11. Apparatus for display in a fuel dispenser, comprising:

a printed circuit board;

a liquid crystal display module connected to the printed circuit board for displaying information to a user of the fuel dispenser;

circuitry for outputting signals to the liquid crystal display module, so that the liquid crystal display module displays the information in response to the signals;

an assembly including a light source, the light source being interposed between the liquid crystal display module and the printed circuit board for illuminating the liquid crystal display module.

12. The apparatus of claim 11 wherein the light source includes a light emitting diode.

13. The apparatus of claim 11 wherein the light source includes a cold cathode fluorescent lamp.

14. The apparatus of claim 11 wherein the assembly is field replaceable, apart from the printed circuit board and the liquid crystal display module.

15. The apparatus of claim 11 wherein the assembly includes a reflector for reflecting light that is emitted from the light source, so that the light is directed toward the liquid crystal display module.
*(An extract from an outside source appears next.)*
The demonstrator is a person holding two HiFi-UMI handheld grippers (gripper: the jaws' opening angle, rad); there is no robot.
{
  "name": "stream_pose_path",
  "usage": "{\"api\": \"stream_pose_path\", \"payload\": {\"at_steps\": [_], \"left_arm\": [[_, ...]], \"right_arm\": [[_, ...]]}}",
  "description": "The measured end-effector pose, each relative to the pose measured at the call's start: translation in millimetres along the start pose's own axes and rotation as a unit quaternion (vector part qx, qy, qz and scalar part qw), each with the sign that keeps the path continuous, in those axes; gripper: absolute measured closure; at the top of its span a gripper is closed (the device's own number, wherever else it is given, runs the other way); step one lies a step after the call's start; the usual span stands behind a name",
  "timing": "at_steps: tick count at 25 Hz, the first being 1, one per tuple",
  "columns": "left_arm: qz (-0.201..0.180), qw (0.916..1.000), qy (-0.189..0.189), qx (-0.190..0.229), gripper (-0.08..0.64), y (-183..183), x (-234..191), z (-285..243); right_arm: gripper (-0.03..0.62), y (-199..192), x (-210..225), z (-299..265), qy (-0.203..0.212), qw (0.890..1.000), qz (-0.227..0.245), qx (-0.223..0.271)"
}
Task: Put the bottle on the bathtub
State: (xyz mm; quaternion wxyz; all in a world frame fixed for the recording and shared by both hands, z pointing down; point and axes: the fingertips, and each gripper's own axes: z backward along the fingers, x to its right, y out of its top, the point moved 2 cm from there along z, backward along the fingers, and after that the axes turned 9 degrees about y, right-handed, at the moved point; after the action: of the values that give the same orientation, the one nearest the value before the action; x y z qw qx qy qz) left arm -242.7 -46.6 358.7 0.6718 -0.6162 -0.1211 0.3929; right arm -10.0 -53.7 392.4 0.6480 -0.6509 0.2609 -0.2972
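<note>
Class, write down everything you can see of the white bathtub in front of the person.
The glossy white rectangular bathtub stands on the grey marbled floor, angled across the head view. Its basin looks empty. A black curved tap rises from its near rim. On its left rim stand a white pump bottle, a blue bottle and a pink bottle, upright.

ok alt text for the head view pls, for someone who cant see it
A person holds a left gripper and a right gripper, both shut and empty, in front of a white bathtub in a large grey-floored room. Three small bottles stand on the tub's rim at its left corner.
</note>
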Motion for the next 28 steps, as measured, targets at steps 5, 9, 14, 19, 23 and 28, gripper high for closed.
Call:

16. The apparatus of claim 11 wherein the assembly includes a diffuser for diffusing light that is emitted from the light source en route to the liquid crystal display module.

17. A method of display in a fuel dispenser, comprising:

connecting a display to a printed circuit board; and

interposing a light source between the display and the printed circuit board for illuminating the display.

18. The method of claim 17 wherein the connecting comprises:

connecting the display to the printed circuit board, the display including a liquid crystal display module.

19. The method of claim 17 wherein the interposing comprises:

interposing the light source between the display and the printed circuit board, the light source including a light emitting diode.

20. The method of claim 17 wherein the interposing comprises:

interposing the light source between the display and the printed circuit board, the light source including a fluorescent lamp.

21. The method of claim 17 wherein the interposing comprises:

interposing the light source between the display and the printed circuit board, the light source including a cold cathode fluorescent lamp.

22. The method of claim 17 and comprising:

field replacing an assembly including the light source, apart from the printed circuit board and the display.

23. The method of claim 17 and comprising:

outputting signals to the display, so that the display displays information to a user of the fuel dispenser in response to the signals.